Many residents have spent the past months rationing a limited supply of water, prioritizing drinking water for themselves and livestock over hand washing. That also means more than a third of residents travel to the reservation’s most populous cities and nearby border towns to buy water in bulk, potentially exposing themselves and others to the virus.
“We’re a sparsely populated area, so people have to travel miles to get their health care,” said Jonathan Nez, the president of the Navajo Nation. “It’s especially difficult if you don’t have electricity or even water.”
But those needs were not reflected in the health service’s initial response.
The small town of Kayenta, Arizona, was among the first on the reservation to be hit by the pandemic. Ruth White, a registered nurse with the Navajo Public Health Nursing Program, said patients looking to be tested or seeking treatment were being turned away if they did not have severe symptoms. The public health nurses would try to track down these patients and track their symptoms by phone. And at times, nurses pooled together money to provide the patients with masks, food and medication while they quarantined.
But sometimes, it wasn’t enough, and patients died waiting for medical treatment that never came.
“They developed relationships, and as the patients got sicker and sicker our staff would feel it, too,” White said, wiping tears from her face. “Our staff felt like it was our fault.”
Philana Brown, a public health nurse at the hospital in Kayenta, dealt with the virus personally. Brown said that her brother’s condition worsened after initially experiencing headaches, and that he collapsed and died just as the ambulance arrived at his home.
Brown later tested positive for the virus but refused to be airlifted out, fearing she might not make it back. Instead, she spent weeks in an isolation room, sometimes with other patients.
The Navajo Nation is one of IHS’s 12 service regions. The federal agency runs 14 health care facilities on the reservation. There are 222 hospital beds available to the reservation’s more than 170,000 residents. (The agency says the region also serves another 74,000 Native Americans who live off the reservation.) That ratio of hospital beds to population is about a third of the figure for the general population in the United States.
“We only have a handful of health facilities, and some of them don’t even have beds anymore,” Nez said. “For a nation that is the size of West Virginia to have only a handful of hospitals is unacceptable.”
The agency’s defenders say it has always been woefully underfunded. They say Congress and previous presidential administrations should shoulder just as much blame as President Donald Trump and the agency’s management for its current shortcomings.
“I see members of Congress eager to point the finger at Indian Health Service, and they should be pointing the finger at themselves,” said Dr. Donald Warne, the director of the Indians Into Medicine program at the University of North Dakota School of Medicine and Health Sciences.
In 2017, the Indian Health Service spent $3,332 per patient, according to a report by the National Congress of American Indians. By comparison, Medicare spent $12,829 per patient that year, and Medicaid spent $7,789 per patient, the report said.
After a scandal in 2014 uncovered appalling patient care issues at the hospitals of the Department of Veterans Affairs, Congress and the Obama administration spent billions of dollars to shorten wait times, fill provider gaps and upgrade the medical facilities.
Native Americans can only wish that sense of urgency be afforded to the government-run hospitals that are supposed to serve them.
Dr.
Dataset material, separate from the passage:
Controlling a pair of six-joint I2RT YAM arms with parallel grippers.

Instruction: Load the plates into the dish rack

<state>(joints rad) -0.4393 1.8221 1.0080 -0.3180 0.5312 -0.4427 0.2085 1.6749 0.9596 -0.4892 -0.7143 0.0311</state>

Jill Jim, the executive director of the Navajo Department of Health, said officials in the Navajo Nation area of the Indian Health Service responded to the best of their abilities despite a lack of resources and expertise at the headquarters level.
“I don’t think Indian Health Service was generally positioned to respond to a pandemic nationally,” she said. “They don’t have a public emergency office, they don’t have dedicated staff that are hired for public health emergencies.”